*DATASET CONTENT:*
- - -
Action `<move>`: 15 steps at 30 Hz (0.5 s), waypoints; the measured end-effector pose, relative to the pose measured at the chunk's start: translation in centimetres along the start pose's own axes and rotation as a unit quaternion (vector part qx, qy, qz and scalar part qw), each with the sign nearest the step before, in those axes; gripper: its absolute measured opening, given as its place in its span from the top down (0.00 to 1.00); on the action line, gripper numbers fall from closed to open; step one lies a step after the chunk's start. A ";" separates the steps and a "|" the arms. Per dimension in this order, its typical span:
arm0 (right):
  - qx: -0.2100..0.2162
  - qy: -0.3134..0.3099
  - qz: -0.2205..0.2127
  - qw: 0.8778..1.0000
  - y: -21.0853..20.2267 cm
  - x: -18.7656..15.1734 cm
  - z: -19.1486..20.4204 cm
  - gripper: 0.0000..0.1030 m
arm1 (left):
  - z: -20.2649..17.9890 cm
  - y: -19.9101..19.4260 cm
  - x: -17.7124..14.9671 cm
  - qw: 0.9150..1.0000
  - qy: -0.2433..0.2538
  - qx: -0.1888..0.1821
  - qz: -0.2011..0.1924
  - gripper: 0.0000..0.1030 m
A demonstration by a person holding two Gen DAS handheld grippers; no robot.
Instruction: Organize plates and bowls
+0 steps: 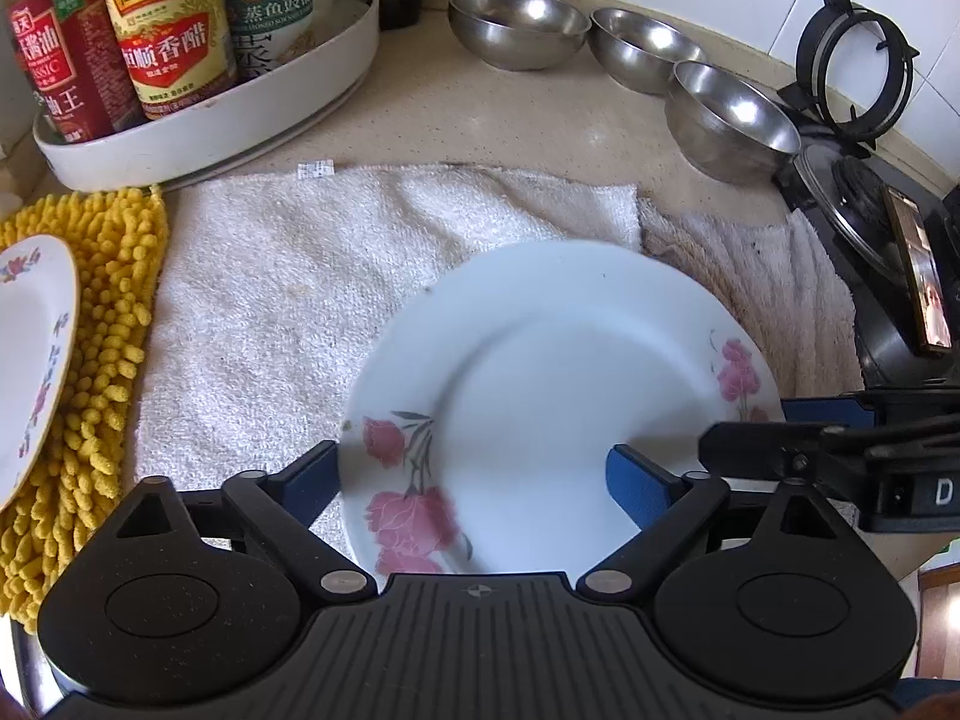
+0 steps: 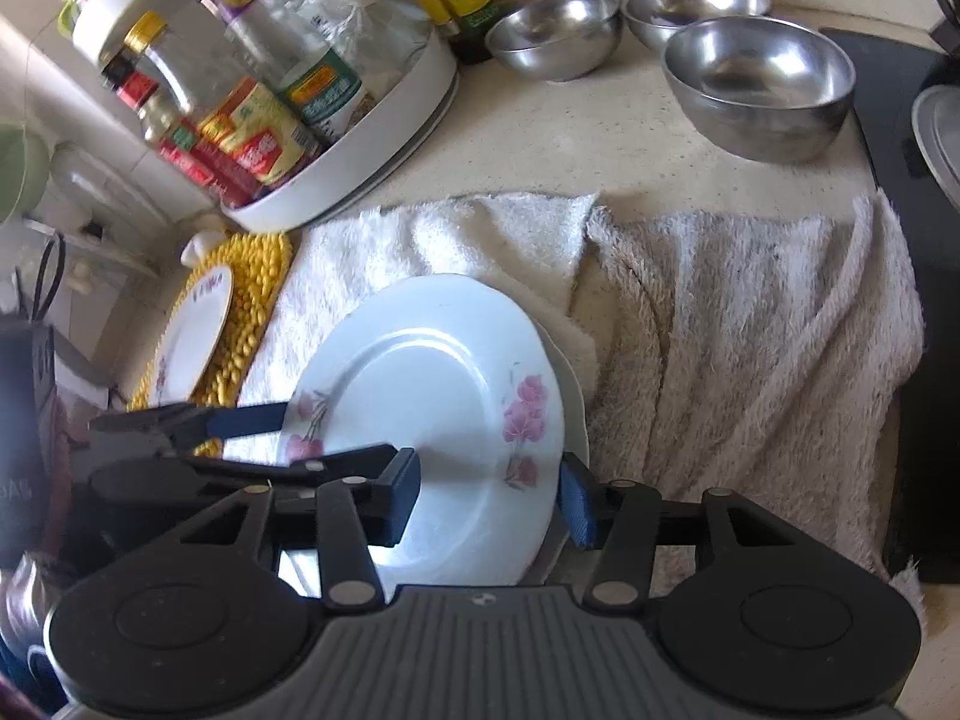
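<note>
Both grippers angle steeply down over the white round plate with pink flowers (image 1: 558, 384), which lies on a white towel (image 1: 288, 300) on the beige surface (image 1: 540, 120). The left gripper (image 1: 474, 474) has wide fingers straddling the plate's near rim, touching nothing. The right gripper (image 2: 489, 492) has fingers parted across the rim, pads apparently clear. Three empty steel bowls (image 1: 516, 30) stand behind.

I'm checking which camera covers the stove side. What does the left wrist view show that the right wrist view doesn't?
Only the left wrist view: the black burner ring and a phone on the stove. Only the right wrist view: a second plate's rim under the pink-flowered plate. Both: that plate, three steel bowls, the white towel.
</note>
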State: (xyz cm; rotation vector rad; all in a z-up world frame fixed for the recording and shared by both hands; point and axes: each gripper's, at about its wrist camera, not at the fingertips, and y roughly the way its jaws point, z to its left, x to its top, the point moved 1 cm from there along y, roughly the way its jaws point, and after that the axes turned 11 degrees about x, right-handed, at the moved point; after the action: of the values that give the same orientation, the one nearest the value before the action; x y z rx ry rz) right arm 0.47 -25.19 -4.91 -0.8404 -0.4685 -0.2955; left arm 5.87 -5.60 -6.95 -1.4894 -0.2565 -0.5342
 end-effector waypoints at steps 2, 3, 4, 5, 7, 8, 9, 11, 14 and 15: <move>-0.004 -0.001 0.002 1.000 -0.7 0.3 -0.4 0.36 | 0.6 -0.1 0.0 1.000 -0.010 -0.011 0.000 0.08; -0.004 -0.003 -0.007 1.000 -1.4 0.5 -0.5 0.36 | 0.8 -0.3 0.1 1.000 -0.014 -0.009 -0.002 0.08; -0.006 -0.007 -0.019 1.000 -2.1 0.9 -0.5 0.36 | 0.9 -0.3 0.2 1.000 -0.016 -0.009 -0.005 0.08; -0.010 -0.013 -0.030 0.999 -2.8 1.2 -0.4 0.36 | 1.0 -0.4 0.2 1.000 -0.017 -0.009 -0.006 0.08; -0.020 -0.027 -0.062 0.998 -3.9 2.5 -0.4 0.36 | 1.1 -0.5 0.5 1.000 -0.021 -0.012 -0.010 0.08; -0.024 -0.033 -0.073 0.996 -3.8 3.3 -0.5 0.36 | 1.0 -0.5 0.6 1.000 -0.021 -0.014 -0.012 0.08; -0.022 -0.030 -0.081 0.996 -3.4 4.2 -0.9 0.36 | 1.0 -0.4 0.6 1.000 -0.022 -0.015 -0.012 0.07; -0.005 -0.008 -0.083 0.997 -1.8 5.7 -2.0 0.36 | 0.8 -0.2 0.7 0.999 -0.024 -0.018 -0.011 0.07; 0.038 0.041 -0.077 0.995 0.8 7.3 -3.9 0.36 | 0.9 -0.2 0.6 0.999 -0.026 -0.023 -0.009 0.06; 0.053 0.061 -0.070 0.994 1.7 7.6 -4.5 0.36 | 1.0 -0.1 0.5 0.999 -0.027 -0.024 -0.008 0.06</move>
State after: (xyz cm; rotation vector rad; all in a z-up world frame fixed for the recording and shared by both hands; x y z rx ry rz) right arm 8.99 -28.13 -4.73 -0.6822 -0.4260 -0.4453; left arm 6.44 -4.68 -6.49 -1.5504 -0.3003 -0.5164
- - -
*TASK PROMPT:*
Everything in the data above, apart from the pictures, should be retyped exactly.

*TASK ANSWER:*
Action `<move>`: 15 steps at 30 Hz (0.5 s), waypoints; the measured end-effector pose, relative to the pose measured at the chunk's start: translation in centimetres along the start pose's own axes and rotation as a unit quaternion (vector part qx, qy, qz and scalar part qw), each with the sign nearest the step before, in those axes; gripper: its absolute measured opening, given as its place in its span from the top down (0.00 to 1.00); on the action line, gripper numbers fall from closed to open; step one lies a step after the chunk's start. A ";" separates the steps and a "|" the arms. Per dimension in this order, its typical span:
arm0 (right):
  - qx: -0.2100..0.2162
  - qy: -0.3134..0.3099
  - qz: -0.2205..0.2127
  - qw: 0.8778..1.0000
  - y: -21.0853..20.2267 cm
  - x: -18.7656..15.1734 cm
  - z: -19.1486..20.4204 cm
  - gripper: 0.0000..0.1030 m
arm1 (left):
  - z: -20.2649..17.9890 cm
  - y: -19.9101..19.4260 cm
  - x: -17.7124..14.9671 cm
  - qw: 0.9150..1.0000
  - qy: -0.2433..0.2538
  - qx: -0.1888..0.1821
  - qz: -0.2011..0.1924
  - gripper: 0.0000..0.1030 m
A demonstration by a person holding two Gen DAS handheld grippers; no robot.
Instruction: Organize plates and bowls
+0 steps: 
+0 steps: 
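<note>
Both grippers angle steeply down over the white round plate with pink flowers (image 1: 558, 384), which lies on a white towel (image 1: 288, 300) on the beige surface (image 1: 540, 120). The left gripper (image 1: 474, 474) has wide fingers straddling the plate's near rim, touching nothing. The right gripper (image 2: 489, 492) has fingers parted across the rim, pads apparently clear. Three empty steel bowls (image 1: 516, 30) stand behind.

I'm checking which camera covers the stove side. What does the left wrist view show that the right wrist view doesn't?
Only the left wrist view: the black burner ring and a phone on the stove. Only the right wrist view: a second plate's rim under the pink-flowered plate. Both: that plate, three steel bowls, the white towel.
</note>
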State: (xyz cm; rotation vector rad; all in a z-up world frame fixed for the recording and shared by both hands; point and axes: each gripper's, at about its wrist camera, not at the fingertips, and y roughly the way its jaws point, z to its left, x to its top, the point moved 1 cm from there along y, roughly the way its jaws point, and after that the axes turned 11 degrees about x, right-handed, at the moved point; after the action: of the values that give the same orientation, the one nearest the value before the action; x y z rx ry rz) right arm 0.47 -25.19 -4.91 -0.8404 -0.4685 -0.2955; left arm 5.87 -5.60 -6.95 -1.4894 -0.2565 -0.5342
 end-effector waypoints at steps 2, 3, 4, 5, 7, 8, 9, 11, 14 and 15: <move>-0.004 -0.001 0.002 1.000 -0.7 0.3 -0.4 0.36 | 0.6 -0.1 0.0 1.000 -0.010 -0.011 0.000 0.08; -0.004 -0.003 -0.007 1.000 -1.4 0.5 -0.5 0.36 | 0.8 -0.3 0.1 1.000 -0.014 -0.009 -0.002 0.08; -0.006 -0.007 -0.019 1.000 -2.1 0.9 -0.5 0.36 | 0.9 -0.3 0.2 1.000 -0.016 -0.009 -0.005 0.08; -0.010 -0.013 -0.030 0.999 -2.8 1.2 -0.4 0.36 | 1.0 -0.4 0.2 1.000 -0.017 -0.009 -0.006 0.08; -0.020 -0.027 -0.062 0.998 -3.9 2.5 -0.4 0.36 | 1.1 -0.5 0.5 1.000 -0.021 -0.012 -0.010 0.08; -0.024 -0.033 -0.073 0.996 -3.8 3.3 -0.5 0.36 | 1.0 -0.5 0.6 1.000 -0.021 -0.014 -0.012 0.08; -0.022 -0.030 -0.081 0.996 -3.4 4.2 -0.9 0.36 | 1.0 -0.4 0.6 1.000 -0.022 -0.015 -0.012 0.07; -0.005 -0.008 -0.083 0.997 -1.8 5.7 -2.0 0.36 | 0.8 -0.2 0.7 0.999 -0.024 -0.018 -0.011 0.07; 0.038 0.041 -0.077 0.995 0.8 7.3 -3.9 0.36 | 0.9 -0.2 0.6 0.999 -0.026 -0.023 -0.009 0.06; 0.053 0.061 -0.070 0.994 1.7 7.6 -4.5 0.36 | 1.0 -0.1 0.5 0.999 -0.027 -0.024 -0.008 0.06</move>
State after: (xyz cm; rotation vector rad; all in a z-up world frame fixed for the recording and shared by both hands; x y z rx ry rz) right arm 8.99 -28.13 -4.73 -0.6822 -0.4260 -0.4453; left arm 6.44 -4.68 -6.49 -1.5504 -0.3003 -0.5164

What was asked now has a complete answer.